PDF(Pubmed)
Abstract:
Recurrent high-grade gliomas (rHGGs) have a dismal prognosis, where the maximum tolerated dose (MTD) of IV terameprocol (5 days/month), a transcriptional inhibitor of specificity protein 1 (Sp1)-regulated proteins, is 1,700 mg/day with median area under the plasma concentration-time curve (AUC) of 31.3 μg∗h/mL. Given potentially increased efficacy with sustained systemic exposure and challenging logistics of daily IV therapy, here we investigate oral terameprocol for rHGGs in a multicenter, phase 1 trial (GATOR). Using a 3 + 3 dose-escalation design, we enroll 20 patients, with median age 60 years (range 31-80), 70% male, and median one relapse (range 1-3). Fasting patients tolerate 1,200 mg/day (n = 3), 2,400 mg/day (n = 6), 3,600 mg/day (n = 3), and 6,000 mg/day (n = 2) oral doses without major toxicities. However, increased dosage does not lead to increased systemic exposure, including in fed state (6,000 mg/day, n = 4), with maximal AUC <5 μg∗h/mL. These findings warrant trials investigating approaches that provide sustained systemic levels of transcription inhibitors to exploit their therapeutic potential.

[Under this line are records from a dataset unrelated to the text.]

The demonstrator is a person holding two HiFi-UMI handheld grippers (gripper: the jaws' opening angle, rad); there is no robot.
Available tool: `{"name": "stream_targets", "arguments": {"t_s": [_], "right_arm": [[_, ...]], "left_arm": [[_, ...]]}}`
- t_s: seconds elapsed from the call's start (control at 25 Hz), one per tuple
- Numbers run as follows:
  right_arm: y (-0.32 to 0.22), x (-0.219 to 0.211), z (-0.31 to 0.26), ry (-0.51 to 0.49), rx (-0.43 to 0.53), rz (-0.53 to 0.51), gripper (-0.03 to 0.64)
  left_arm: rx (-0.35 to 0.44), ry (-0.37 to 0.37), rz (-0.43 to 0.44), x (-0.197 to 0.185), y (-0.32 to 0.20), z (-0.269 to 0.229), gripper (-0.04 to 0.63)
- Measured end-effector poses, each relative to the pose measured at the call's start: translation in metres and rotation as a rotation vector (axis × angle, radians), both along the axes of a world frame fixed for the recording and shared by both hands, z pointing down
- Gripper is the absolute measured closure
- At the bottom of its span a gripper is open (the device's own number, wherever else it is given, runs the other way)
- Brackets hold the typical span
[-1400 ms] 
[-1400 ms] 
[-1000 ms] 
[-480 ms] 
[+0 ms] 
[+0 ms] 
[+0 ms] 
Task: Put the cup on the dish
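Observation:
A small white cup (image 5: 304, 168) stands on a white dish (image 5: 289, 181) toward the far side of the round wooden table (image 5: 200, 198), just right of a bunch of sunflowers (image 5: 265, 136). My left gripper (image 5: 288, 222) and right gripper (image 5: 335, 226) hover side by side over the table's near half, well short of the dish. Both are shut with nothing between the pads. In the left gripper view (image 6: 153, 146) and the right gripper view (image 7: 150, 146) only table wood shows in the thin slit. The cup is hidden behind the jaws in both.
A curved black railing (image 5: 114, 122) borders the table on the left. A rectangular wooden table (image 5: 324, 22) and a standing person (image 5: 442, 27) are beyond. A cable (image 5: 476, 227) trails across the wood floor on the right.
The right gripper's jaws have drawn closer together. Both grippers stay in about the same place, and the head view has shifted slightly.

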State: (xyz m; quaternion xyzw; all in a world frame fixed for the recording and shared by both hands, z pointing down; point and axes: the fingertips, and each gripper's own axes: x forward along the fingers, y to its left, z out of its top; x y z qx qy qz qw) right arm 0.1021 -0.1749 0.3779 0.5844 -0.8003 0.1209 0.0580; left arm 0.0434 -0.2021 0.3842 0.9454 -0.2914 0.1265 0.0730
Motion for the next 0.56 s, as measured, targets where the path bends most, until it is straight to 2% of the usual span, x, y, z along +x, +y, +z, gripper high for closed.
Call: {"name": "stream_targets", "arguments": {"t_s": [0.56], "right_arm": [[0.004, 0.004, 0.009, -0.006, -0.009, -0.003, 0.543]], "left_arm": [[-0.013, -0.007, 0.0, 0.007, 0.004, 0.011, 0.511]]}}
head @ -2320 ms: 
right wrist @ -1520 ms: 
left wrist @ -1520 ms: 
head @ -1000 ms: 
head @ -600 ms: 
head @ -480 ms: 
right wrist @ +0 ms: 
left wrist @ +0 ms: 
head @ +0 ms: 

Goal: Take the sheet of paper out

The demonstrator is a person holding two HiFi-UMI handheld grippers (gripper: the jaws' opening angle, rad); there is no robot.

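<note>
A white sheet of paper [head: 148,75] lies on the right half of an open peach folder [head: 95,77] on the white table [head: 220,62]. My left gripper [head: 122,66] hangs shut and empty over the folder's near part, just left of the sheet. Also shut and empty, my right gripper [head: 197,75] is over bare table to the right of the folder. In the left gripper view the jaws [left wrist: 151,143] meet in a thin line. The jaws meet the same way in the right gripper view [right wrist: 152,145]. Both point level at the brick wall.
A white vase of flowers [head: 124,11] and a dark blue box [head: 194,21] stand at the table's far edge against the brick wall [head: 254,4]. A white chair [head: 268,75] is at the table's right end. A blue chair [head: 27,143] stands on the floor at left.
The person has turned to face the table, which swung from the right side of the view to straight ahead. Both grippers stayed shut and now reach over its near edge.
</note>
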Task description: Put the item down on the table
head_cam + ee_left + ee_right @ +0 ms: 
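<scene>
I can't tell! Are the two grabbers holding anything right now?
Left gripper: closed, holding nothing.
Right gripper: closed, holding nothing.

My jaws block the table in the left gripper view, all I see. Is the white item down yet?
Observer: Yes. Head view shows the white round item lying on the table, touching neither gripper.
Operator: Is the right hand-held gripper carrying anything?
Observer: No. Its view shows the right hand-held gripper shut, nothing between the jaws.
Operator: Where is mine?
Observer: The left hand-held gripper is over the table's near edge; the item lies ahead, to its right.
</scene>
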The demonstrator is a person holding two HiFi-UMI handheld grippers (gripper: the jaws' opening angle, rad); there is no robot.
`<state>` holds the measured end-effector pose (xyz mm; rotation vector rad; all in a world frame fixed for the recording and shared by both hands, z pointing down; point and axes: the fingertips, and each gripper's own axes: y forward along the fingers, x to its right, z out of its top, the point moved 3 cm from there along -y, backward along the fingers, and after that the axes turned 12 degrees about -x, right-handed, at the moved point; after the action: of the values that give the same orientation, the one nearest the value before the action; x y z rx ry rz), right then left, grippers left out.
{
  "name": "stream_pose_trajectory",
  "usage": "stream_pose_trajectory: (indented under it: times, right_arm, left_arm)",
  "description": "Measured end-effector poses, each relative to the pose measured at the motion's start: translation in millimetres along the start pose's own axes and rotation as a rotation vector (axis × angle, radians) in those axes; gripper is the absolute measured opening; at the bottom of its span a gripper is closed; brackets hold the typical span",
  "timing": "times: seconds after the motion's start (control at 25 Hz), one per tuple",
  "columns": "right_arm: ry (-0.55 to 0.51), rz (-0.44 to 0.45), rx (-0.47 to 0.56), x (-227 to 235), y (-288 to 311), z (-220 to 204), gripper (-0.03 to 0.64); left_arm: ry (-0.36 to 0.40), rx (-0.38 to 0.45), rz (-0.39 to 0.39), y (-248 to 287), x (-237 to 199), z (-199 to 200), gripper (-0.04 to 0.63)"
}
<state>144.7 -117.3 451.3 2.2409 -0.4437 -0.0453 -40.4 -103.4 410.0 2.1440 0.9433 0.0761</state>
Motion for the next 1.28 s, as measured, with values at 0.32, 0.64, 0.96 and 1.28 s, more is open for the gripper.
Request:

This study was registered at ClinicalTrials.gov (NCT02575794).
摘要:
复发性高级别胶质瘤(rHGs)预后不佳,其中IVterameprocol的最大耐受剂量(MTD)(5天/月),特异性蛋白1(Sp1)调节蛋白的转录抑制剂,为1,700mg/天,血浆浓度-时间曲线下的中位面积(AUC)为31.3μg*h/mL。鉴于持续的全身暴露和每日静脉治疗的挑战性后勤可能会增加疗效,在这里,我们研究多中心口服terameprocol治疗rHGs,第一阶段试验(GATOR)。使用3+3剂量递增设计,我们招募了20名患者,中位年龄60岁(范围31-80岁),70%男性,和中位数1次复发(范围1-3)。空腹患者耐受1,200毫克/天(n=3),2,400毫克/天(n=6),3,600毫克/天(n=3),和6,000毫克/天(n=2)口服剂量,无主要毒性。然而,增加剂量不会导致全身暴露增加,包括在美联储州(6,000毫克/天,n=4),最大AUC<5μg*h/mL。这些发现保证了研究提供持续全身水平的转录抑制剂以利用其治疗潜力的方法的试验。本研究在ClinicalTrials.gov(NCT02575794)注册。